I can’t help but be struck by the number of similarities between these films. Bank robber falls for girl and drags her into his life of crime, which becomes romanticized. Shoot-outs and bank robbings, punctuated by some dead friends, and ultimately, at least one treacherous friend. The public, in the throes of the Great Depression, helps and even idolizes the criminals; and in both cases, robbers are shown letting regular folks keep their own money during bank robberies. Both cases end in death.

It will surprise nobody to hear that I prefer watching Johnny Depp. Warren keeps this cheesy car salesman grin on his face a lot of the time, despite a similar unspoken understanding that things can only end badly. Both women involved (Bonnie is Faye Dunaway with perfect hair and her counterpart, Billie, is Marion Cotillard, with haunting eyes) have grim prospects as compared to being on the lam with sexy robbers. In Bonnie’s case, she might have found a rich man to pluck her from poverty, because of her beauty; Billie’s case was more complicated because of her ethnic background. Bonnie has more to lose, but Billie has fewer options. Both women are loved unquestioningly, and for each, this becomes more important than the paltry fact that her lover is a robber and a killer.
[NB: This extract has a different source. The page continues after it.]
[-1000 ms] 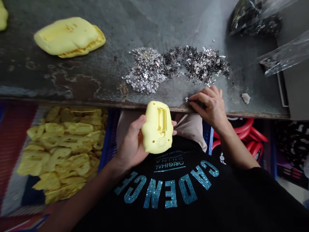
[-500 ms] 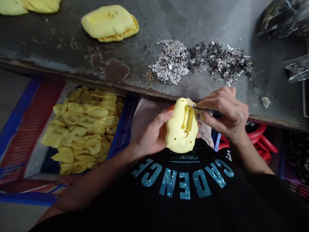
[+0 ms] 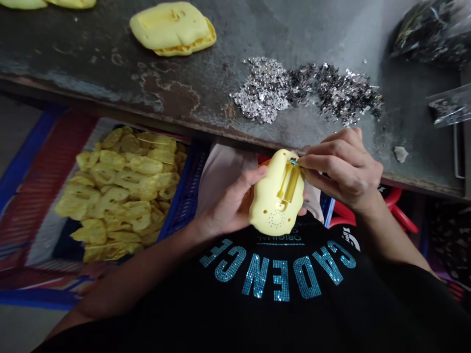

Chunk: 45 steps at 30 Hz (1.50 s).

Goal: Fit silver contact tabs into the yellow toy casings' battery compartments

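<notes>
A pale yellow plastic shell (image 3: pixel 265 203) with an open battery compartment, screw holes and a ring of small speaker holes is held in front of my shirt. My left hand (image 3: pixel 239 201) wraps around its left side, thumb on the face and fingers behind. At the compartment's top end sits a small shiny metal piece (image 3: pixel 293 162). My right hand (image 3: pixel 340 164) is closed in a pinch right beside that piece, fingertips at the shell's upper right edge. What lies between those fingertips is mostly hidden.
On the grey worktop (image 3: pixel 228 29) lie a silver heap of small metal parts (image 3: pixel 263 90), a darker heap (image 3: pixel 340 93) and another yellow shell (image 3: pixel 172 27). Plastic bags of parts (image 3: pixel 434 34) stand at right. Below left, a blue crate (image 3: pixel 184 196) holds yellow plastic parts (image 3: pixel 125 186).
The shell has tilted slightly and shifted a little down. My right fingers have closed in at the compartment's top; a thin dark item visible under them before is now hidden.
</notes>
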Each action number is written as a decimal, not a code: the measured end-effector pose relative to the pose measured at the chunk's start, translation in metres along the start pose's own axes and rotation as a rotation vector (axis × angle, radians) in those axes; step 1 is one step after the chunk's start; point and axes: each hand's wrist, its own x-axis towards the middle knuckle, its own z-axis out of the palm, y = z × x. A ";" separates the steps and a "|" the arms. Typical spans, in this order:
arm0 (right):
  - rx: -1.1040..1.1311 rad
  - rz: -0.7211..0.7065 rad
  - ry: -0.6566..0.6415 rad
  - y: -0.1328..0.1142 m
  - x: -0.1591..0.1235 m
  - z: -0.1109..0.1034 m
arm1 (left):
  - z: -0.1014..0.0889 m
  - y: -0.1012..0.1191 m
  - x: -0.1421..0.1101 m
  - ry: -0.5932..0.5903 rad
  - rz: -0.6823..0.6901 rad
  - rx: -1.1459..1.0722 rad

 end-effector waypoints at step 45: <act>0.244 0.179 0.026 -0.022 0.000 0.008 | 0.007 -0.016 -0.016 0.327 0.444 0.598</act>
As a musician and scorer myself, I always notice the music and pay particular attention to it in my own work. Both scores have a lot of bluegrass banjo in them, but in the end, I prefer the score to “Enemies” because it also mixed in some slide guitar. Slide guitar is sexy, and did more to accompany the seduction of a life of crime, than the constant banjo during “Bonnie and Clyde.” (I kept waiting for the dueling banjos.)

Both films show a stalwart lawman, trying to get his man. In “Enemies,” there’s a lot more to understand about the pursuer and his motivations. In “Bonnie and Clyde,” Denver Pyle (yep, that would be Uncle Jesse from “Dukes of Hazzard”) follows up more from a sense of personal outrage than anything else.

As for filming style, both films make use of the wide expanses of the midwest, and cramped, dark hiding places; “Enemies” can at points make you motion sick owing to the HD-handheld camera style during action sequences. Would Arthur Penn have used that technology in “Bonnie and Clyde” had it been available to him? We can’t ask, as he died in September. It is an interesting question.

Does “Bonnie and Clyde” deserve to be on the AFI list? I don’t think so. I see it as pretty close to the same film as “Public Enemies,” and while I did enjoy “Public Enemies,” would not describe it as among the Best Ever (nor did the Academy, or most professional critics).

For argument’s sake, though, I will provide an alternate title which I believe should have been on the AFI list, instead. I will at least try to keep my replacements in similar genres. Seeing “Bonnie and Clyde” as a 1930’s crime drama, I’d replace it on the AFI list with 1987’s “The Untouchables,” starring Kevin Costner, Sean Connery, and Robert DeNiro.